En fait, les actions des Houthis dans la mer Rouge pourraient entraîner des pressions considérablement plus fortes de la part d'acteurs comme la Chine, l'Inde, les pays du Conseil de coopération du Golfe, l'Iran et les puissances occidentales. La Chine s'oppose à toute interruption du commerce mondial, en particulier sur des voies stratégiques comme le détroit de Bab el-Mandeb et le canal de Suez, en raison des effets négatifs de ces développements sur son économie. Amin Mohseni, maître de conférences en économie à l'Université américaine, a déclaré à Al Jazeera : La Chine et l'Iran – à la demande de la Chine – pourraient faire pression sur les Houthis pour qu'ils réduisent leurs activités hostiles dans la mer Rouge.

Les États-Unis, la Grande-Bretagne, la Chine, l'Allemagne, l'Espagne, l'Italie, la France, l'Arabie saoudite et le Japon ont actuellement des bases militaires à Djibouti qui limitent les activités des Houthis dans la mer Rouge à long terme. La Russie et l'Inde souhaitent également établir leurs propres bases militaires dans la mer Rouge.

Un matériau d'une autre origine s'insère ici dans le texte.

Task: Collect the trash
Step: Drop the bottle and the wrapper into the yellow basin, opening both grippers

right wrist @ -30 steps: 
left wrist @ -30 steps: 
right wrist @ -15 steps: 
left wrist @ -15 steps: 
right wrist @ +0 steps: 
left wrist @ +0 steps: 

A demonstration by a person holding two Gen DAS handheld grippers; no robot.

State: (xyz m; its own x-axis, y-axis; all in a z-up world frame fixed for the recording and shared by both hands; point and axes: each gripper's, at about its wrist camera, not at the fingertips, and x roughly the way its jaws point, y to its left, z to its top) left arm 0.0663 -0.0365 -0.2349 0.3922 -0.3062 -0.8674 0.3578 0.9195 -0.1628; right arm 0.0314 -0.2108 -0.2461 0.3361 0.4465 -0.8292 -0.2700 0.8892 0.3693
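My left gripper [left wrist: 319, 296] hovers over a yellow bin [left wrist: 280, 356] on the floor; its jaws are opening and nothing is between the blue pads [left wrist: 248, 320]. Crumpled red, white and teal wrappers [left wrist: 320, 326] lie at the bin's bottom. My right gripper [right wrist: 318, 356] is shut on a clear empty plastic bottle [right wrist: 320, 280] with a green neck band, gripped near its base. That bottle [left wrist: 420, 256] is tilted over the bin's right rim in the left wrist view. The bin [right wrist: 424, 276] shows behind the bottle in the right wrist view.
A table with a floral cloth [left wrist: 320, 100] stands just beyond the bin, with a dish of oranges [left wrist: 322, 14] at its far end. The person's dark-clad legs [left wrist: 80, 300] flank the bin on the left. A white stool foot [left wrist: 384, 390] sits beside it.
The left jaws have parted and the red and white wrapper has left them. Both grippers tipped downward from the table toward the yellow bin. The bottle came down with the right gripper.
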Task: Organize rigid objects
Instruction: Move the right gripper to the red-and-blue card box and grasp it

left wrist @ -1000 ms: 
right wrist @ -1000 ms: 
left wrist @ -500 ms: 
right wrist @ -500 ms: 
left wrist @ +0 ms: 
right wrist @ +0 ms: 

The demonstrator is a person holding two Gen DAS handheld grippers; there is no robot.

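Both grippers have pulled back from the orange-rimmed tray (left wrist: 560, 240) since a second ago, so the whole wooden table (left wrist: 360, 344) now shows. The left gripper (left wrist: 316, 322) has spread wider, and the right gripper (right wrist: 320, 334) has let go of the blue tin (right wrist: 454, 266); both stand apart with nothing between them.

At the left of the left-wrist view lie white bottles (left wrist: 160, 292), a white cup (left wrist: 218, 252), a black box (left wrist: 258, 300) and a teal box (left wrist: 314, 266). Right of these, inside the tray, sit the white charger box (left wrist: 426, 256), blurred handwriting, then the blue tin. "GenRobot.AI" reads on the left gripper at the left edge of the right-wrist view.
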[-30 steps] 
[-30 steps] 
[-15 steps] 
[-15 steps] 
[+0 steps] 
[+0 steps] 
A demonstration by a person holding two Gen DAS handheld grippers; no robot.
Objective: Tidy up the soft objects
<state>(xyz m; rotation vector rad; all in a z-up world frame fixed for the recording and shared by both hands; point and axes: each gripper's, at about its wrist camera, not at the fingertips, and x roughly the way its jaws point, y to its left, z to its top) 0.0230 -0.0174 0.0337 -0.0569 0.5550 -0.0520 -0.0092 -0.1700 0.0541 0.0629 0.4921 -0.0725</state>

Sullivan, chercheur principal non-résident au Centre sur l'énergie mondiale du Conseil de l'Atlantique, a déclaré à Al Jazeera qu'il pense également que certains de ces acteurs mondiaux pourraient augmenter leur présence dans cette partie du monde pour s'assurer qu'aucun acteur au Yémen n'interrompe le transport. Il a déclaré : Je ne serais pas surpris de voir la Chine et probablement même l'Inde envoyer plus de forces pour protéger leur pétrole dans la région. L'OTAN pourrait renforcer les groupes de frappe qui pourraient se concentrer sur la liberté et la sécurité de la navigation. Avec l'escalade des tensions, les États-Unis seront aussi plus impliqués.

Cependant, alors que la guerre d'Israël à Gaza se poursuit et que le nombre de Palestiniens tués a dépassé les 18 700, les Houthis continueront probablement à avoir une influence grandissante sur ces développements. La poursuite du massacre à Gaza signifie probablement que la mer Rouge continuera à faire face à des menaces croissantes, obligeant l'industrie de la marine marchande et le monde à se préparer à de nouveaux risques économiques.